● **Work request**:
Only the text should be kept: print every entry below exactly and leave each image out.

Saved data entries:
/---

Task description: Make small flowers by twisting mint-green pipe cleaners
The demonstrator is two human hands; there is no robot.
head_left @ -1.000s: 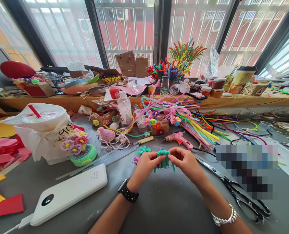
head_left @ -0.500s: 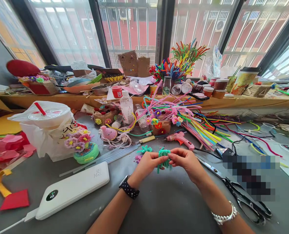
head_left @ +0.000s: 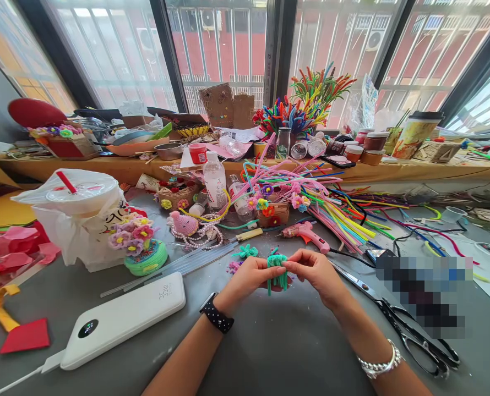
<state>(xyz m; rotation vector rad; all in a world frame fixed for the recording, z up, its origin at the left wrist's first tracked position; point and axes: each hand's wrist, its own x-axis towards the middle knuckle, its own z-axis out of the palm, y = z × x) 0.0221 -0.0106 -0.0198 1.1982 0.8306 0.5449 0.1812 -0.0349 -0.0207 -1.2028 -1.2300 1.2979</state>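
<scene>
A small piece of looped teal pipe cleaners (head_left: pixel 277 265) is held between my two hands, just above the grey table. My left hand (head_left: pixel 258 275) pinches it from the left, the thumb lying across its front and fingers behind. At its upper right edge, the thumb and fingertips of my right hand (head_left: pixel 312 273) are pinched together on it. Several short strands hang down below the left thumb. Just behind my left hand lie a teal pipe-cleaner flower (head_left: pixel 245 251) and a small purple and pink piece (head_left: pixel 234 267), partly hidden.
A pink glue gun (head_left: pixel 306 234) lies behind my hands. Large scissors (head_left: pixel 393 322) rest to the right. On the left are a white power bank (head_left: pixel 125 322), clear glue sticks (head_left: pixel 174 267) and a bagged drink cup (head_left: pixel 80 214). Bundled pipe cleaners (head_left: pixel 344 220) spread across the back.
The teal piece has turned a little, so more of its loops and hanging strands face me. My right fingers have shifted slightly up along its edge. Both hands keep their hold.
</scene>
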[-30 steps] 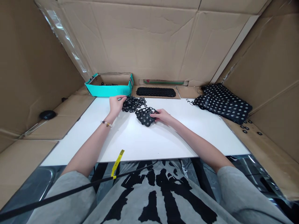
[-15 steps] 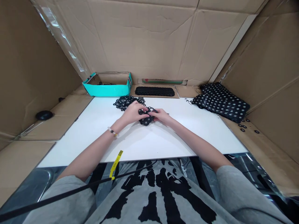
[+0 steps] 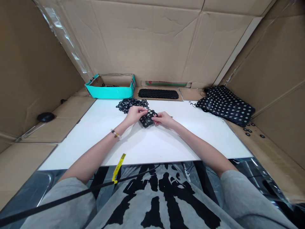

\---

● **Task answer**:
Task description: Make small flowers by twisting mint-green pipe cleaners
The demonstrator is two human hands; there is no robot.
head_left @ -1.000s: 
head_left @ -0.500s: 
head_left @ +0.000s: 
<state>(xyz m; rotation vector rad; all in a world frame fixed for the recording, z up, its origin at the left wrist's first tracked position; point and axes: each hand's wrist, its own x-axis towards the middle knuckle, its own z-axis out of the palm, y = z × x) 0.0221 -0.0106 -0.0198 1.1982 0.8306 0.5449 0.1812 -0.0349 -0.0207 -1.2028 -1.2300 1.2979</state>
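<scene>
A small piece of looped teal pipe cleaners (head_left: pixel 277 265) is held between my two hands, just above the grey table. My left hand (head_left: pixel 258 275) pinches it from the left, the thumb lying across its front and fingers behind. At its upper right edge, the thumb and fingertips of my right hand (head_left: pixel 312 273) are pinched together on it. Several short strands hang down below the left thumb. Just behind my left hand lie a teal pipe-cleaner flower (head_left: pixel 245 251) and a small purple and pink piece (head_left: pixel 234 267), partly hidden.
A pink glue gun (head_left: pixel 306 234) lies behind my hands. Large scissors (head_left: pixel 393 322) rest to the right. On the left are a white power bank (head_left: pixel 125 322), clear glue sticks (head_left: pixel 174 267) and a bagged drink cup (head_left: pixel 80 214). Bundled pipe cleaners (head_left: pixel 344 220) spread across the back.
The teal piece has turned a little, so more of its loops and hanging strands face me. My right fingers have shifted slightly up along its edge. Both hands keep their hold.
</scene>
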[-30 steps] 
[-15 steps] 
[+0 steps] 

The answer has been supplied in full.